(Source records)
▬▬▬▬▬▬

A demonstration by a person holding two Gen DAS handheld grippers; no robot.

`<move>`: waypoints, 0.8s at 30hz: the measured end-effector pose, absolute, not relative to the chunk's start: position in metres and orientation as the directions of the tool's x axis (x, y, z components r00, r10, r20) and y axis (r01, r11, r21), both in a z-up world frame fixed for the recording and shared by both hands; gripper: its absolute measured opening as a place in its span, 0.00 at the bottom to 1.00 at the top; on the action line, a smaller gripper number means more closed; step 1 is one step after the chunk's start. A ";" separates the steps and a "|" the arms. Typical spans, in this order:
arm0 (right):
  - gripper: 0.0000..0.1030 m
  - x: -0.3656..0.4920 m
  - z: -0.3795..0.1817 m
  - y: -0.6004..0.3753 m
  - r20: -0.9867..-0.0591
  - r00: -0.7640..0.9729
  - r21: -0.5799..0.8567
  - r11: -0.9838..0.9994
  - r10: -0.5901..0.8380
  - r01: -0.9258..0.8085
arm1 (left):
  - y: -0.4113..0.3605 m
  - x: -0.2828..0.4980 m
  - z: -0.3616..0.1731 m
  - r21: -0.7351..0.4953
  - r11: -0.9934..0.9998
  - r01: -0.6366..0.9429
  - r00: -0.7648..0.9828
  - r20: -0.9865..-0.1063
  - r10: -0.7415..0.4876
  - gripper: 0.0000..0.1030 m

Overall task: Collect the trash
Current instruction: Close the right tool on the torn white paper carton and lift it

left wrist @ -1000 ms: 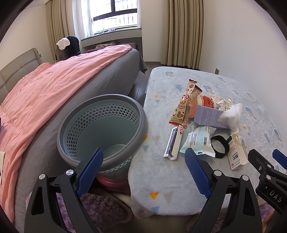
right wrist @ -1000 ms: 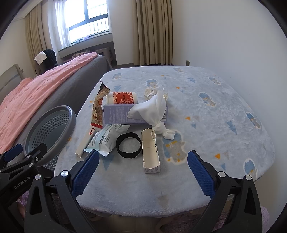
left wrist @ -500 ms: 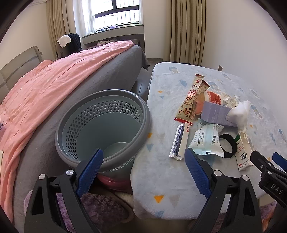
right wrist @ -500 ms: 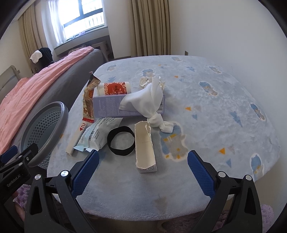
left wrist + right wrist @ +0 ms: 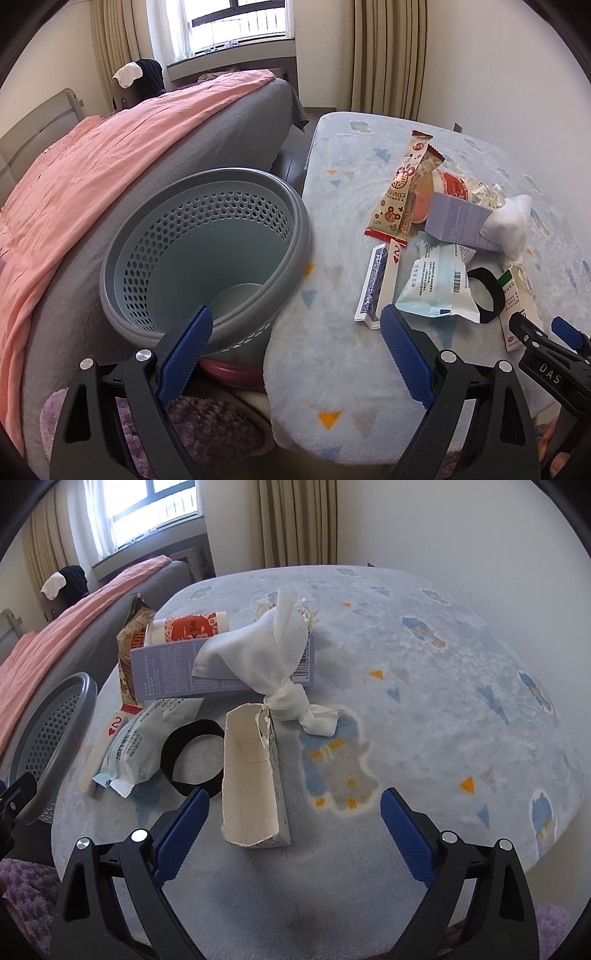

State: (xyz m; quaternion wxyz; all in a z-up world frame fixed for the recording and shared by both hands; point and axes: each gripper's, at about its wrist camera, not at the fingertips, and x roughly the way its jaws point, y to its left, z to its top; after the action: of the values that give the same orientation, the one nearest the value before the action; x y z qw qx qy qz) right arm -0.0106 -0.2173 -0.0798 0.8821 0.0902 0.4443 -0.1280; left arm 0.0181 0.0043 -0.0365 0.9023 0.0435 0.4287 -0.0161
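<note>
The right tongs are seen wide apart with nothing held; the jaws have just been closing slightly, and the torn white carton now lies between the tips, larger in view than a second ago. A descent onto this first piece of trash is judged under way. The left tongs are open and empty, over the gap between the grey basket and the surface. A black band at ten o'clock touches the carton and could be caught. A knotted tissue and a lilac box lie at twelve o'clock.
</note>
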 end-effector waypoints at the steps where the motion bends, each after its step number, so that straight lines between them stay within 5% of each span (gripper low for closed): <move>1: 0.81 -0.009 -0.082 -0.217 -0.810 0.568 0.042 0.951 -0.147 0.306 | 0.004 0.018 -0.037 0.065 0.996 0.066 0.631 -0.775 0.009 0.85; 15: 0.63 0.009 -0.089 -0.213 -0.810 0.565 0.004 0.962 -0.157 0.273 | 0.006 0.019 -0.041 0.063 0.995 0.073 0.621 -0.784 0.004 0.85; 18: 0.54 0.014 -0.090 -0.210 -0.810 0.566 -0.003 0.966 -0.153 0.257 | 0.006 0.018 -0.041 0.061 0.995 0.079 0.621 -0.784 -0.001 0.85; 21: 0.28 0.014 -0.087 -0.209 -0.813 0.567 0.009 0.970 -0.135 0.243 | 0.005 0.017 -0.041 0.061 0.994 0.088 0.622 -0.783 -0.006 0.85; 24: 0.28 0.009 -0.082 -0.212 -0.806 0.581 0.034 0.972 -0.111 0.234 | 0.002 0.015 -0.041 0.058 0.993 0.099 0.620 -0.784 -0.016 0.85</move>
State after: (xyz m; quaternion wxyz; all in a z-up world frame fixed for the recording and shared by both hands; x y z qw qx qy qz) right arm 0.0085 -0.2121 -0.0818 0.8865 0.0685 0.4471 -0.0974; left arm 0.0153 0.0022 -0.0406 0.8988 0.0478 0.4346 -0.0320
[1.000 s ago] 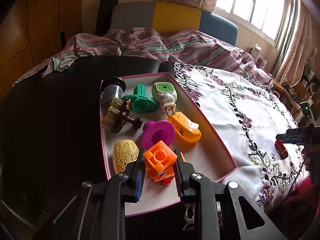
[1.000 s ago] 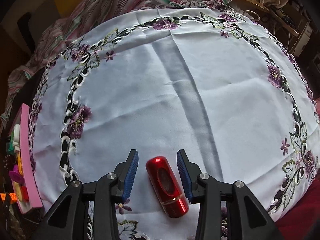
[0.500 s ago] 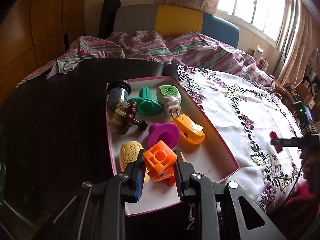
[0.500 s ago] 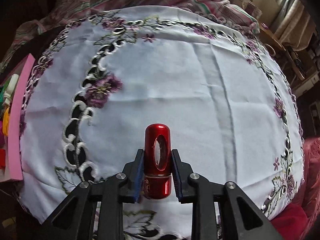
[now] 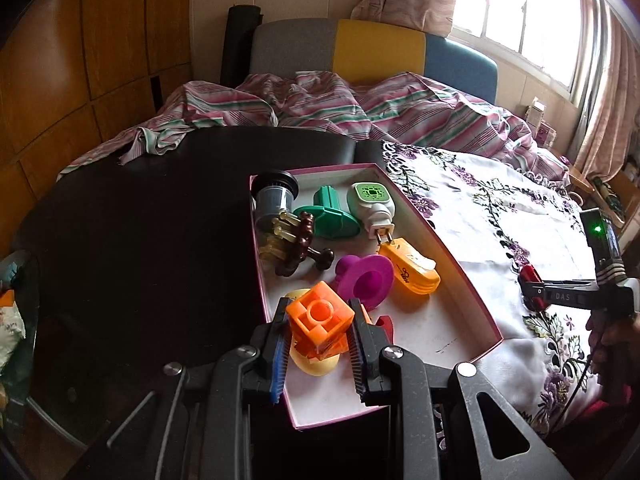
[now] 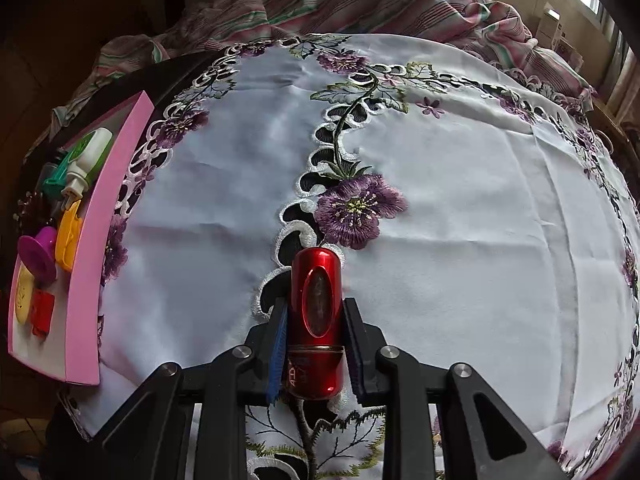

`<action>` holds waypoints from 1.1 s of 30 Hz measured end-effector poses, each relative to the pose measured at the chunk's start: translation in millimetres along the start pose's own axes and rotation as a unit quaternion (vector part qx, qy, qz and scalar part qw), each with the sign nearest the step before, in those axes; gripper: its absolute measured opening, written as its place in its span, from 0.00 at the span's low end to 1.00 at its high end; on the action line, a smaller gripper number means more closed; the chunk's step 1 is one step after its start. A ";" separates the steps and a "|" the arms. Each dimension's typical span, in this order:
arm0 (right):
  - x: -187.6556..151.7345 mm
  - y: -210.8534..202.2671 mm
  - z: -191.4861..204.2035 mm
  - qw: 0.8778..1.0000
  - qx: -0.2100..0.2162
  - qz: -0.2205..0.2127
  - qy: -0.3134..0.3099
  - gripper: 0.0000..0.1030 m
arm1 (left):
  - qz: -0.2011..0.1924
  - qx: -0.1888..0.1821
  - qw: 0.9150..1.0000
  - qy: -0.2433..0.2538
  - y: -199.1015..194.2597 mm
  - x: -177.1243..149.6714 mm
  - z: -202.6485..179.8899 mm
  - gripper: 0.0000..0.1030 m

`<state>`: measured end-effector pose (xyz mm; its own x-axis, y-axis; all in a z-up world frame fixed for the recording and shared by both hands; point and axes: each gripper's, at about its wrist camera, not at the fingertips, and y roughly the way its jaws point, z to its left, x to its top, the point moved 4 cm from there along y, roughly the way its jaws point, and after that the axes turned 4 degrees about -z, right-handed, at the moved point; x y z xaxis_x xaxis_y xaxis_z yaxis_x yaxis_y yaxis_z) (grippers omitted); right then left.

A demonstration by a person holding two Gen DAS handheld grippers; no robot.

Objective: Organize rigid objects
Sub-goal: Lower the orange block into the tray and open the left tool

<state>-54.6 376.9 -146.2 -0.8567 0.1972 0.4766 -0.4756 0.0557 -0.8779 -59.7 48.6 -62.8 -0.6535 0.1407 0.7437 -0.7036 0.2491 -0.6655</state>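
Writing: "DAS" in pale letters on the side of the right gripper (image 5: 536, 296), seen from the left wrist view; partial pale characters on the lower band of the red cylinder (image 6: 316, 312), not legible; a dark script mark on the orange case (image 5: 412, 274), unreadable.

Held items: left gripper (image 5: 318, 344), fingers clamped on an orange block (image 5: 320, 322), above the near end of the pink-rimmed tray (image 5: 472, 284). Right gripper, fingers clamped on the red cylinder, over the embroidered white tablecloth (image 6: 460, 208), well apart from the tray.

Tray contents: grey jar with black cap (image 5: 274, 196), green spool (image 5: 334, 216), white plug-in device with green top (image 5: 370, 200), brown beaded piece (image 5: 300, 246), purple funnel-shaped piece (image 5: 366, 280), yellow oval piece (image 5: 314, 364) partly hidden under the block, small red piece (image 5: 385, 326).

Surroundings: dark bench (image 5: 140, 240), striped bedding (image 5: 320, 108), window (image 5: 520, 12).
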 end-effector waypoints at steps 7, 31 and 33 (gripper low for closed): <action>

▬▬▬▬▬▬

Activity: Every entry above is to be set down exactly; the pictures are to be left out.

Result of the exercise:
A demonstration by a person holding two Gen DAS handheld grippers; no robot.

`<move>`: waypoints, 0.8s at 30hz: the measured end-effector pose, absolute, not relative to the chunk's start: position in metres and orientation as the directions of the tool's x axis (x, y, z components r00, r10, r20) and y axis (r01, r11, r21), both in a z-up world frame fixed for the recording and shared by both hands; gripper: its absolute measured opening as a place in its span, 0.00 at the bottom to 1.00 at the top; on the action line, a smaller gripper number means more closed; step 1 is one step after the chunk's start. A ";" separates the steps and a "|" the arms. Typical spans, in this order:
arm0 (right):
  - gripper: 0.0000..0.1030 m
  - x: -0.3656..0.4920 m
  - z: -0.3795..0.1817 m
  - y: -0.6004..0.3753 m
  - r20: -0.9867..-0.0591
  - r00: -0.7640..0.9729
  - r21: -0.5799..0.8567
  - r11: -0.9838..0.9994
  - r10: -0.5901..0.8380
  - r01: -0.9258..0.8085
arm1 (left):
  - y: -0.4113..0.3605 m
  - x: -0.2828..0.4980 m
  - z: -0.3616..0.1731 m
  - r21: -0.7351..0.4953
  - r11: -0.9934..0.9998
  - r01: -0.6366..0.9429
  - r00: -0.7648..0.9828
  - r20: -0.9865..-0.1063
  - r10: -0.7415..0.4876
  - gripper: 0.0000..0.1030 m

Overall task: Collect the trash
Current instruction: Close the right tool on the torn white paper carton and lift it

left wrist @ -1000 ms: 
right wrist @ -1000 ms: 
left wrist @ -500 ms: 
right wrist @ -500 ms: 
left wrist + right wrist @ +0 ms: 

State: (xyz m; quaternion wxyz; all in a z-up world frame fixed for the recording and shared by both hands; point and axes: each gripper's, at about its wrist camera, not at the fingertips, and x roughly the way its jaws point, y to its left, z to its top; after the action: of the values that give the same orientation, the one nearest the value before the action; x y z qw qx qy qz) right arm -0.0106 -0.2173 -0.0798 0.8821 0.0902 0.4443 -0.1280; left arm 0.0181 0.0043 -0.0365 0.9023 0.0435 0.4287 -0.0161
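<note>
The right tongs are seen wide apart with nothing held; the jaws have just been closing slightly, and the torn white carton now lies between the tips, larger in view than a second ago. A descent onto this first piece of trash is judged under way. The left tongs are open and empty, over the gap between the grey basket and the surface. A black band at ten o'clock touches the carton and could be caught. A knotted tissue and a lilac box lie at twelve o'clock.
</note>
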 end-effector waypoints at the steps where the motion bends, each after its step number, so that straight lines between them stay within 5% of each span (gripper low for closed): <move>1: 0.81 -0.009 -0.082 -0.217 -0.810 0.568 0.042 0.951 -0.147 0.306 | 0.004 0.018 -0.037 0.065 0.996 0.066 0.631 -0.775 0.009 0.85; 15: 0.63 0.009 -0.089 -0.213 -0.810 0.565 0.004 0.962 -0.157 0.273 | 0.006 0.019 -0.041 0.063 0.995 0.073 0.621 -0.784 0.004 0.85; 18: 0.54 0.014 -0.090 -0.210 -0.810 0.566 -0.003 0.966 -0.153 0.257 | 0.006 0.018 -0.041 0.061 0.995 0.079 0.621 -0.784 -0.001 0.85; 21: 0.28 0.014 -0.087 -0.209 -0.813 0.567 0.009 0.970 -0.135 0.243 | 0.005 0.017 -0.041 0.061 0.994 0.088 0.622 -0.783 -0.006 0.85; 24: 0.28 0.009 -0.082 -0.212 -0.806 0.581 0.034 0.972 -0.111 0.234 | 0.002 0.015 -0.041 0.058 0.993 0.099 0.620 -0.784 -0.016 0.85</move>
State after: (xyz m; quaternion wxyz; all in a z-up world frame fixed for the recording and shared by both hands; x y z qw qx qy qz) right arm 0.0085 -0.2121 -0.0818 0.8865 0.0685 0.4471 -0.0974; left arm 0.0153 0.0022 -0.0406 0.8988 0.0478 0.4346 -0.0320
[1.000 s ago] 
[1.000 s ago] 
[0.500 s ago] 
[0.500 s ago] 
[now] 
[now] 

`<action>` holds waypoints from 1.1 s of 30 Hz measured end-effector poses, each relative to the pose measured at the chunk's start: translation in millimetres along the start pose's own axes and rotation as a unit quaternion (vector part qx, qy, qz and scalar part qw), each with the sign nearest the step before, in those axes; gripper: its absolute measured opening, written as its place in its span, from 0.00 at the span's low end to 1.00 at its high end; on the action line, a smaller gripper number means more closed; the chunk's step 1 is one step after its start. A ";" separates the steps and a "|" the arms. Each dimension's typical span, in this order:
arm0 (right):
  - x: -187.6556..151.7345 mm
  - y: -210.8534..202.2671 mm
  - z: -191.4861..204.2035 mm
  - qw: 0.8778..1.0000
  - qx: -0.2100..0.2162
  - qz: -0.2205..0.2127
  - qy: -0.3134..0.3099
  - gripper: 0.0000..0.1030 m
arm1 (left):
  - qz: -0.2011..0.1924
  - qx: -0.1888..0.1821
  - qw: 0.9150..1.0000
  - qy: -0.2433..0.2538
  - y: -199.1015..194.2597 mm
  - x: -177.1243..149.6714 mm
  - z: -202.6485..179.8899 mm
  - gripper: 0.0000..0.1030 m

`<state>`: measured end-effector pose (xyz mm; its own x-axis, y-axis; all in a z-up world frame fixed for the recording and shared by both hands; point and axes: each gripper's, at about its wrist camera, not at the fingertips, and y roughly the way its jaws point, z to its left, x to its top, the point moved 4 cm from there along y, roughly the way its jaws point, and after that the axes turned 4 degrees about -z, right-handed, at the moved point; x y z xaxis_x xaxis_y xaxis_z yaxis_x yaxis_y yaxis_z) (grippers omitted); right then left.

A demonstration by a person holding two Gen DAS handheld grippers; no robot.

Objective: Organize rigid objects
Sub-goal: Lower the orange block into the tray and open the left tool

<state>-54.6 376.9 -146.2 -0.8567 0.1972 0.4766 -0.4756 0.0557 -0.8779 -59.7 48.6 -62.8 -0.6535 0.1407 0.7437 -0.7036 0.2491 -0.6655</state>
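Writing: "DAS" in pale letters on the side of the right gripper (image 5: 536, 296), seen from the left wrist view; partial pale characters on the lower band of the red cylinder (image 6: 316, 312), not legible; a dark script mark on the orange case (image 5: 412, 274), unreadable.

Held items: left gripper (image 5: 318, 344), fingers clamped on an orange block (image 5: 320, 322), above the near end of the pink-rimmed tray (image 5: 472, 284). Right gripper, fingers clamped on the red cylinder, over the embroidered white tablecloth (image 6: 460, 208), well apart from the tray.

Tray contents: grey jar with black cap (image 5: 274, 196), green spool (image 5: 334, 216), white plug-in device with green top (image 5: 370, 200), brown beaded piece (image 5: 300, 246), purple funnel-shaped piece (image 5: 366, 280), yellow oval piece (image 5: 314, 364) partly hidden under the block, small red piece (image 5: 385, 326).

Surroundings: dark bench (image 5: 140, 240), striped bedding (image 5: 320, 108), window (image 5: 520, 12).
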 end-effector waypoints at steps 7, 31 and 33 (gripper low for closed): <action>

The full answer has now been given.